◆ The task ◆
The data below holds a line containing "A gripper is" and a line containing "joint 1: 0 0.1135"; please quote exactly those two lines and every line between them, and nothing else.

◆ Provided records ◆
[Start of section]
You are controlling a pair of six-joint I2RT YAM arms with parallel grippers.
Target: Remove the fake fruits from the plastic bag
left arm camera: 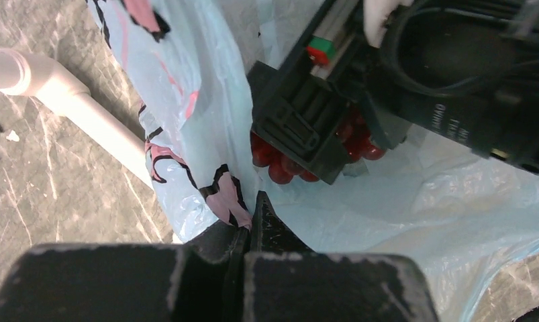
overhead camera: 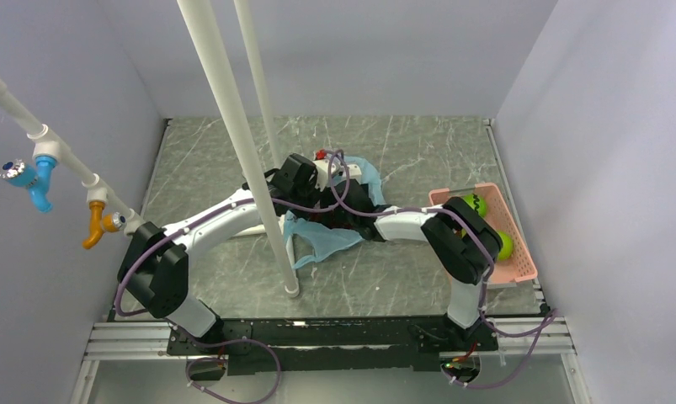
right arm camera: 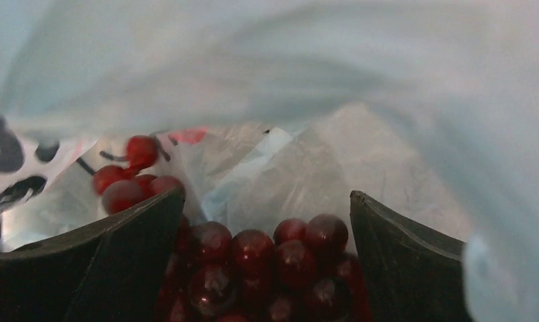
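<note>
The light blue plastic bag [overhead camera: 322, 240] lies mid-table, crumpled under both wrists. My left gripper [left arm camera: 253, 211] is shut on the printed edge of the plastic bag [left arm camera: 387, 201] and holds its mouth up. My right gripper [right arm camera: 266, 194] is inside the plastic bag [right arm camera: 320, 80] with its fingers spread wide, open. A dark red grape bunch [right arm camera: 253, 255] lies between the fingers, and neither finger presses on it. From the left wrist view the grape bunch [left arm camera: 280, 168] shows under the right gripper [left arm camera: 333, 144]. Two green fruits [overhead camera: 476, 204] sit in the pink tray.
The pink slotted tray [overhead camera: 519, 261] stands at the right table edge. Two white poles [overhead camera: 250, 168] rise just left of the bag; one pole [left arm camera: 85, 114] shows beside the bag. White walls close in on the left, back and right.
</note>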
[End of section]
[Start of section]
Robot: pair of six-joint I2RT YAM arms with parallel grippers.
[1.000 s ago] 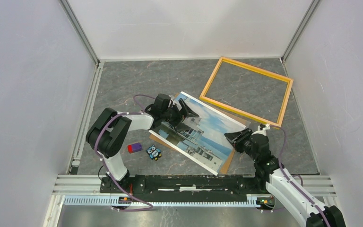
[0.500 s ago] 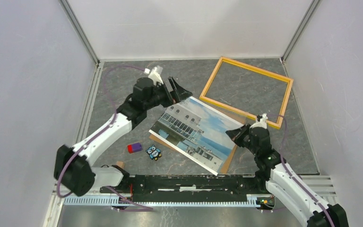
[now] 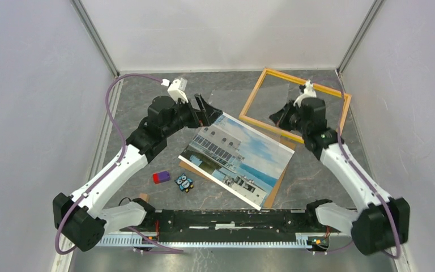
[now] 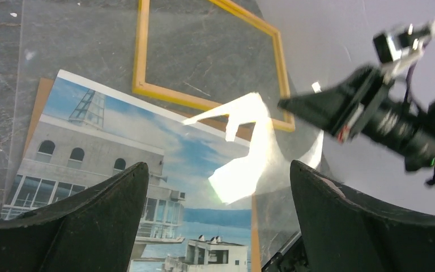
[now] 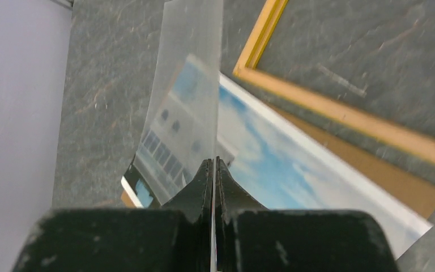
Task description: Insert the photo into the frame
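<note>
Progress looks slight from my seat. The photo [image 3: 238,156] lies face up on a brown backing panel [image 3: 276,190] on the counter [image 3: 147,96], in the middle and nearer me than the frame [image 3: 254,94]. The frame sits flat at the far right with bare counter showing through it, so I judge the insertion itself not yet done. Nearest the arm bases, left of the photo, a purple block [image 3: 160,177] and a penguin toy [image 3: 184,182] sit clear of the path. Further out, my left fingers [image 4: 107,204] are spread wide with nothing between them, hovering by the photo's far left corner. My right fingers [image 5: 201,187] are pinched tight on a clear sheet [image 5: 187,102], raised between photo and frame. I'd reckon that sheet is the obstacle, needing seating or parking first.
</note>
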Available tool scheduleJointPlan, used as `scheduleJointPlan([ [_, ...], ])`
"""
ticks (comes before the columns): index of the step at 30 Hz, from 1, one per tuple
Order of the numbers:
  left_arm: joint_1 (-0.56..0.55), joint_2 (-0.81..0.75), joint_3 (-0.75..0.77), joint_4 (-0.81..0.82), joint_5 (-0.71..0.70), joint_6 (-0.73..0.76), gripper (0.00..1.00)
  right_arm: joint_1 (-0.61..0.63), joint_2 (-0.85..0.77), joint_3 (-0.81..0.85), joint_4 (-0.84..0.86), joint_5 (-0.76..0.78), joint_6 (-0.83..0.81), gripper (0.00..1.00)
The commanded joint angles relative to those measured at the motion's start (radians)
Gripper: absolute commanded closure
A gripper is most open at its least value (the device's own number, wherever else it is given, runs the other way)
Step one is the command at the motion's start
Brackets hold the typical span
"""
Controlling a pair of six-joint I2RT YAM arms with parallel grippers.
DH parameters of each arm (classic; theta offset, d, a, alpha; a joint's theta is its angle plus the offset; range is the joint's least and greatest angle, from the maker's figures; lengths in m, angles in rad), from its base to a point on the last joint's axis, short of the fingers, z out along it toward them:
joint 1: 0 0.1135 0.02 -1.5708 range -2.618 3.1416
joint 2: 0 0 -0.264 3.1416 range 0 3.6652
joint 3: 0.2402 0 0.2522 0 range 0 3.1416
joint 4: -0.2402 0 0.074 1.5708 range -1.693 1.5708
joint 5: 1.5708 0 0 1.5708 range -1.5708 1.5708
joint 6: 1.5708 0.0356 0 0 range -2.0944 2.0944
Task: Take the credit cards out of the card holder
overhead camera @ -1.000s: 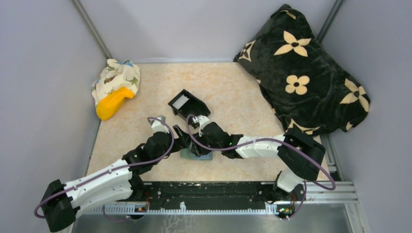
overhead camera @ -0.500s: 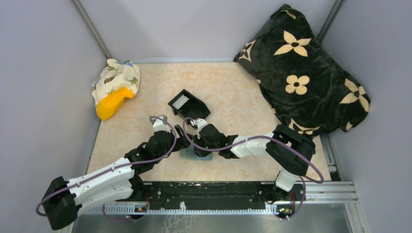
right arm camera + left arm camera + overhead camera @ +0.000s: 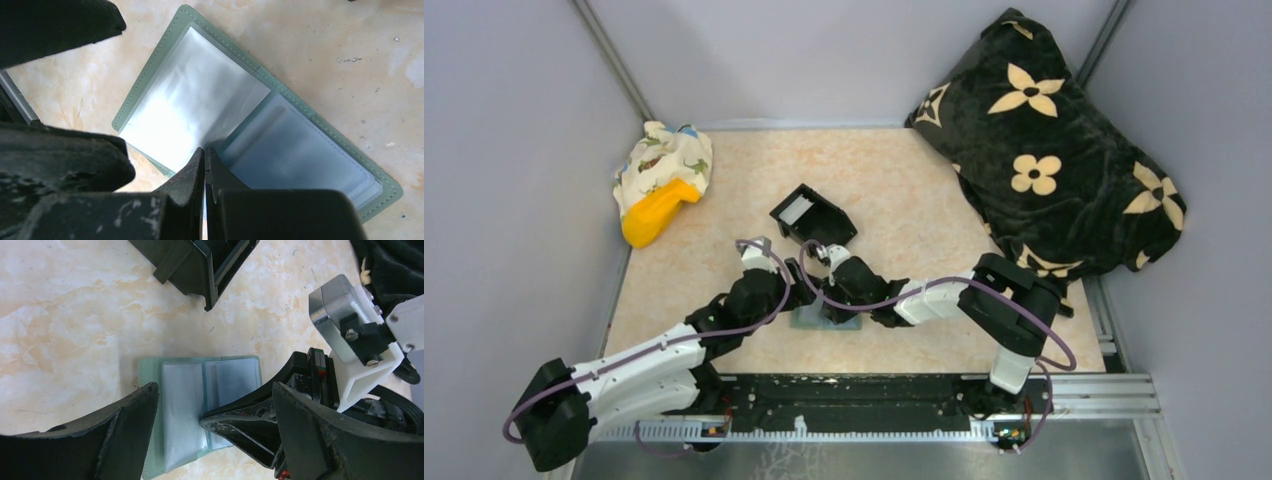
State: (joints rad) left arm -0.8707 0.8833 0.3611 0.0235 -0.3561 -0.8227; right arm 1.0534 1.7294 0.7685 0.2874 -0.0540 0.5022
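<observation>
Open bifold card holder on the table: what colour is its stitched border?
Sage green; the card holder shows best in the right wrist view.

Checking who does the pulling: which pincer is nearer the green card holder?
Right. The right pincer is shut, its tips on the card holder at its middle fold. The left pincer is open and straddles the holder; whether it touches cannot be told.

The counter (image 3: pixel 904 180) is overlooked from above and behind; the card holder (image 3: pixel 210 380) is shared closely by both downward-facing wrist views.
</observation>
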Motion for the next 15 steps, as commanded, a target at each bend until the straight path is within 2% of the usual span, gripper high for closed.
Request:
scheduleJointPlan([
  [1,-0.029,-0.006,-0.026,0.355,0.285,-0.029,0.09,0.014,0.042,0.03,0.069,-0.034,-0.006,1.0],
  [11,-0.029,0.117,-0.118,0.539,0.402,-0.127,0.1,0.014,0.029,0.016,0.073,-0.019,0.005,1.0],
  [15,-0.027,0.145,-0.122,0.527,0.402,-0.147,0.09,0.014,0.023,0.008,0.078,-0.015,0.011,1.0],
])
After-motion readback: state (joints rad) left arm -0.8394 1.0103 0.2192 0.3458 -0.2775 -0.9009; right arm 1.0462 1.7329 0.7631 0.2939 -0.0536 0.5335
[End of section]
◆ Answer ◆
A gripper is most open at its least value (the device's own number, wherever else it is given, runs the other way)
Step one is the command at the motion's start
Brackets hold the typical span
"""
Controlling a pair of six-joint I2RT YAM arms with parallel grippers.
DH parameters of each arm (classic; theta offset, d, a, alpha; a joint's theta is its angle plus the offset; range is the joint's least and greatest angle, from the maker's figures; lengths in m, angles in rad), from its base to a point on the last joint's axis, short of the fingers, z out along it toward them:
joint 1: 0 0.1135 0.02 -1.5708 range -2.618 3.1416

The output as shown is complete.